No, it is a film about the disparate group of people who come together to save them, the efforts they go to and the trials, tribulations, and incidents of getting their tongue stuck to various metal surfaces and being fleeced by a young Anouki boy they have in doing so.

It is, in fact, an ensemble rescue-adventure movie.

This is not at all a bad thing. In your opinion. Apollo 13 is one of your favourite movies for the very reason that it is the triumph of a team of engineers over adversity, and given the choice between saving Tom Hanks or three whales from certain death, you know which you’d choose. Watching all the pieces slowly and inexorably fall into place on the whales’ behalf was quite diverting.

Plus, the people involved are all quite engaging. Flawed, certainly, but generally the film was lacking in the kind of negativity that comes from being forced to watch unpleasant people being unpleasant at length. The major baddy is the weather and nearly everyone is pretty focused on trying to beat her.

You got a couple of chuckles out of it. This always pleases you.

And there may not have been much in the way of further animal action to support the three leading mammals, but there was some quite nifty  heavy machinery for the Star to drool over.

The problem is that there was quite a lot of back story to fit in, as well as attempts to tackle the themes of ethics in journalism, the tension between environmental protection and a native people’s traditional way of life, Cold War politics, coming of age, the generation gap, the evils of the oil industry, serving in the armed forces and luuuurve. Towards the middle of the film you started to feel as though huge swathes of the original script had been ruthlessly excised in order to bring the film in in anything like a reasonable length. In one instance, for example, an entire romance sweeps by in the space of one phone call. It’s rather a shame. You would have almost sat through the seventeen hour version.

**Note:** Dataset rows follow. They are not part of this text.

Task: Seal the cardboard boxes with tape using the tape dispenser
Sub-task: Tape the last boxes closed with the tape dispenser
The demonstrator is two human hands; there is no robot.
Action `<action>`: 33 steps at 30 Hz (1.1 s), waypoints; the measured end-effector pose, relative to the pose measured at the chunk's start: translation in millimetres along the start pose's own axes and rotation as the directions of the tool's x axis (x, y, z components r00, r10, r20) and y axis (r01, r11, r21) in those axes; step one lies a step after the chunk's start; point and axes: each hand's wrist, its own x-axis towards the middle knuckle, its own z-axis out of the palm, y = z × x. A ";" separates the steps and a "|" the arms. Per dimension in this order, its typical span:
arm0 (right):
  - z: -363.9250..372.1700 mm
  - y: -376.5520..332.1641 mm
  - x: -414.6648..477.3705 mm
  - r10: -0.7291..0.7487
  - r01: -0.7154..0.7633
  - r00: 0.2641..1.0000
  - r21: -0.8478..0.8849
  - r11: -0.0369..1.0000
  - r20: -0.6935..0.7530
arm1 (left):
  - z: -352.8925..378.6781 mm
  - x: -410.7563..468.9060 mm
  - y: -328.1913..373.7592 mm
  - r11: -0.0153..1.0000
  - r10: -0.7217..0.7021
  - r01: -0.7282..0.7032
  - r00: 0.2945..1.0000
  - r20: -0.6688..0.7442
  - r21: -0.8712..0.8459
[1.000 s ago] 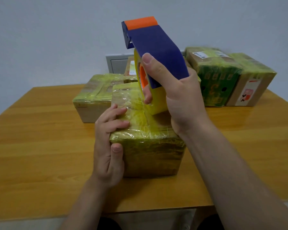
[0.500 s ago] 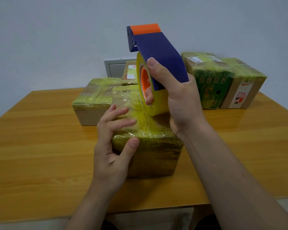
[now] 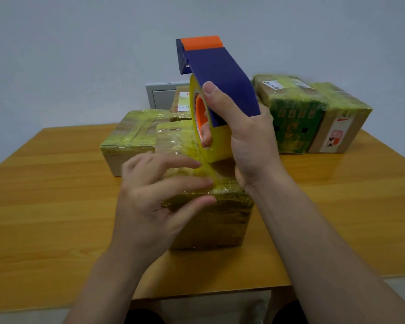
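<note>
By the counter's (image 3: 45,206) front edge: one box (image 3: 215,225)
Right hand (image 3: 250,141) grips the tape dispenser (image 3: 220,73) at 12 o'clock; left hand (image 3: 150,195) lies flat on top. Wide wood at 9 and 3.

dispenser (image 3: 222,73): blue, orange tip | tape roll (image 3: 220,146): yellow | table (image 3: 56,206): wood-grain orange-brown

Bench (image 3: 56,206): glossy orange-brown wood grain, extends well past the left hand (image 3: 154,197) and the right hand (image 3: 253,146) on both sides; its near edge lies below the forearms. Wall (image 3: 80,54): plain pale grey-blue, behind the bench, beyond both hands. Grey panel (image 3: 160,97): low on the wall, up and left of the right hand, right part hidden. Floor (image 3: 21,316): pale strip below the bench edge, down-left of the left hand.
</note>
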 end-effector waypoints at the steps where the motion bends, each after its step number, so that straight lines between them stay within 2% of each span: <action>1: -0.1 0.2 0.1 0.000 0.000 1.000 -0.005 1.000 0.004 | 2.3 2.3 2.7 0.999 0.042 -0.042 0.999 0.029 0.001; 3: 0.3 0.3 0.4 0.001 -0.001 1.000 0.000 1.000 0.008 | 9.5 3.2 6.2 0.997 0.066 -0.065 0.997 0.031 -0.028; 6: -0.4 0.8 0.7 0.001 -0.001 1.000 0.021 1.000 0.006 | 11.9 2.6 10.1 0.999 0.018 -0.017 1.000 0.018 -0.040; 11: -1.0 -0.5 -0.2 0.003 -0.003 1.000 0.023 1.000 0.012 | 1.1 17.0 23.6 0.996 -0.082 0.076 0.986 0.146 0.050; 21: -4.7 1.8 1.5 0.021 -0.021 1.000 0.081 0.996 0.000 | 10.8 22.5 38.0 0.988 -0.070 0.051 0.989 0.131 0.143; 24: -6.1 1.2 2.2 0.026 -0.025 1.000 0.134 0.991 -0.007 | 16.1 25.9 42.9 0.984 -0.073 0.054 0.991 0.111 0.171; 28: -9.8 -0.1 3.5 0.043 -0.038 0.999 0.207 0.978 -0.018 | 21.9 22.5 43.5 0.988 -0.001 -0.015 0.995 0.100 0.155; 33: -9.2 -1.6 4.7 0.104 -0.070 0.991 0.334 0.940 -0.084 | 20.2 20.5 43.8 0.986 -0.011 -0.007 0.994 0.104 0.166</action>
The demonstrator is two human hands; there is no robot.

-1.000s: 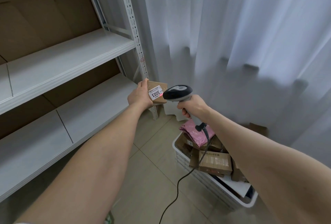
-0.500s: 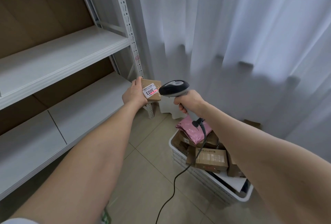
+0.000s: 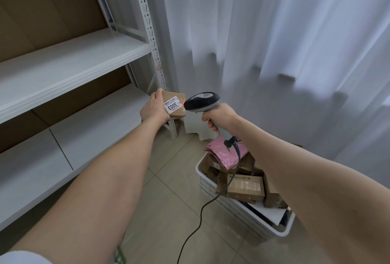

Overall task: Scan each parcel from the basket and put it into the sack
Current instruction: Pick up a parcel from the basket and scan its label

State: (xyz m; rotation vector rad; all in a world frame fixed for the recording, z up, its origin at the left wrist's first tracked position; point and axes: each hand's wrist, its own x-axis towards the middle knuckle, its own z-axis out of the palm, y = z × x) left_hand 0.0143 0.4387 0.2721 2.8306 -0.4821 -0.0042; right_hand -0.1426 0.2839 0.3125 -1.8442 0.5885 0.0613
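Note:
My left hand point(image 3: 153, 108) grips a small brown cardboard parcel point(image 3: 176, 104) with a white label reading 3003 turned toward me. My right hand point(image 3: 220, 117) holds a grey and black corded scanner point(image 3: 201, 102) by its handle, its head almost touching the parcel's label. A red light spot shows on the label's right edge. Below my right forearm, on the floor, stands a white slatted basket point(image 3: 213, 187) holding several brown boxes point(image 3: 245, 186) and a pink mailer bag point(image 3: 225, 154). No sack is in view.
White metal shelving point(image 3: 69, 63) with cardboard backing fills the left side; its upright post point(image 3: 150, 38) stands just behind the parcel. White curtains point(image 3: 274, 42) hang across the back and right. The scanner's black cable point(image 3: 202, 209) trails down over the beige tiled floor.
Both hands stay together with parcel and scanner. The scanner head has come a little closer to the label, and the red spot now sits at the label's edge.

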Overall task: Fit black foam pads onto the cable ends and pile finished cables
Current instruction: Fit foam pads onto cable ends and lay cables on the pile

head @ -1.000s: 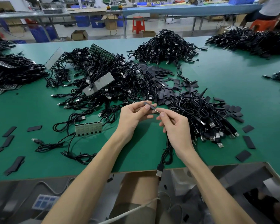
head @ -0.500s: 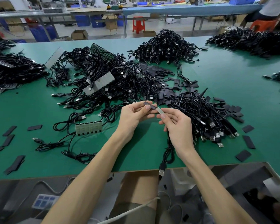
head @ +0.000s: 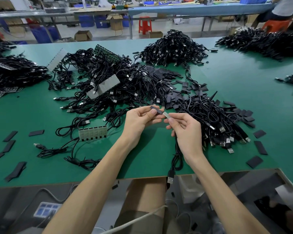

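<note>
Foam pad and cable end brought together over the green table [head: 142, 159]

The black foam pad [head: 154, 108] is pinched between the thumb and fingers of the left hand [head: 139, 120]. The pale cable end [head: 167, 115] is pinched in the curled fingers of the right hand [head: 186, 130], end to end with the pad. The cable [head: 176, 159] is hung below the right wrist, its plug past the table edge.

I get one wide-angle view, worn on the person's head, facing forward and down across the flat green-topped work table [head: 243, 92]. The left hand [head: 139, 120] and right hand [head: 186, 132] sit close to the lens at mid-frame. The table's near edge crosses low, and the long blue-topped bench [head: 193, 9] runs far off along the top.
</note>
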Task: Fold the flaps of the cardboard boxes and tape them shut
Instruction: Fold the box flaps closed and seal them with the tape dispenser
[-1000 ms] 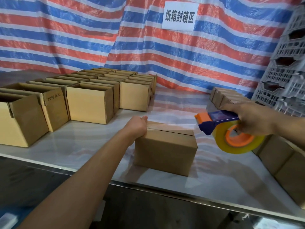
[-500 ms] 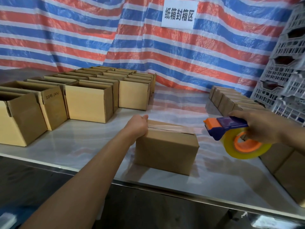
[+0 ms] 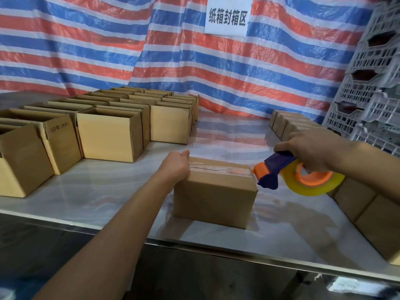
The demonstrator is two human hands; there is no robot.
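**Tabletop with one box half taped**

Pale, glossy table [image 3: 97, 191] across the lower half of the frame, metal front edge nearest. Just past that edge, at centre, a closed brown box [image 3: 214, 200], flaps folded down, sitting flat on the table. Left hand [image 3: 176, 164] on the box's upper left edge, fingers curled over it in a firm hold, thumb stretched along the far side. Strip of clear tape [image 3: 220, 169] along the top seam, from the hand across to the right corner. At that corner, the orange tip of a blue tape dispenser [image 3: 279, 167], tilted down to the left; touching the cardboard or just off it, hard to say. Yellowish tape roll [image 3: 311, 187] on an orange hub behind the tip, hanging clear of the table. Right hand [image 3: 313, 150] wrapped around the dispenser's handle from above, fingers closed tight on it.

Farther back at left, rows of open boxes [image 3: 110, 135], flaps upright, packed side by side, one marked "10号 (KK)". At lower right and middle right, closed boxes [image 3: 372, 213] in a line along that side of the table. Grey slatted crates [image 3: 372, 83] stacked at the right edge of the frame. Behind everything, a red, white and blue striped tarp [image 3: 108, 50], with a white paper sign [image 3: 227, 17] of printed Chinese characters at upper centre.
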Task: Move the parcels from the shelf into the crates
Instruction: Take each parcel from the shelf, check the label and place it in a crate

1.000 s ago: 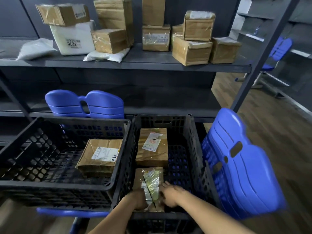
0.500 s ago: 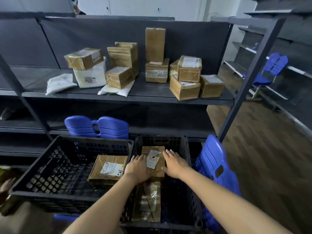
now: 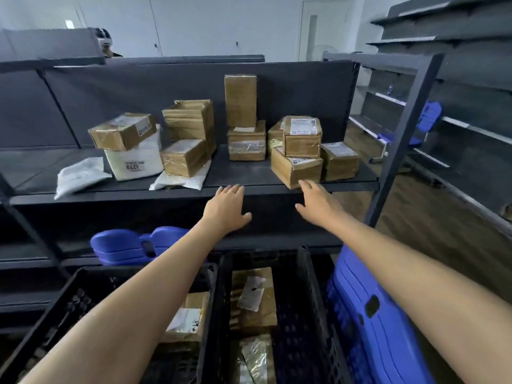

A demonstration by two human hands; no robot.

Which brings us to the other problem. Being a film about humans and human motivations, it involves quite long periods of talking, talking, talking at times, so it does have to be said that in the second third of the film the Star did wander off to look for more of the sweeties kindly provided by the organisers for a while. Much business with his whale-shaped balloon and trying to chat to the people next to and behind us.

He resisted your suggestion that you leave altogether, however, and when the rescue efforts ratcheted up towards the final push, he was duly enthralled again, and remained so until the end. It helped the whales come back into focus then too.

A final word of warning. The ending of the film is not quite what might be expected from a heartwarming family-friendly movie about saving cute animals. Possibly the filmmakers were constrained by it being based on a real life event.

That said, this plot twist went right over the Star’s head and he left well content with his experience overall. He was certainly able to go home and give a fair summary of the main points of the plot to his Papa and pronounce it good quite decidedly. Really, that’s everything you can ask of a film experience with a toddler.

As for you, you like to cry in movies. You pronounce it good too.

Although the Russians? Did neck the vodka.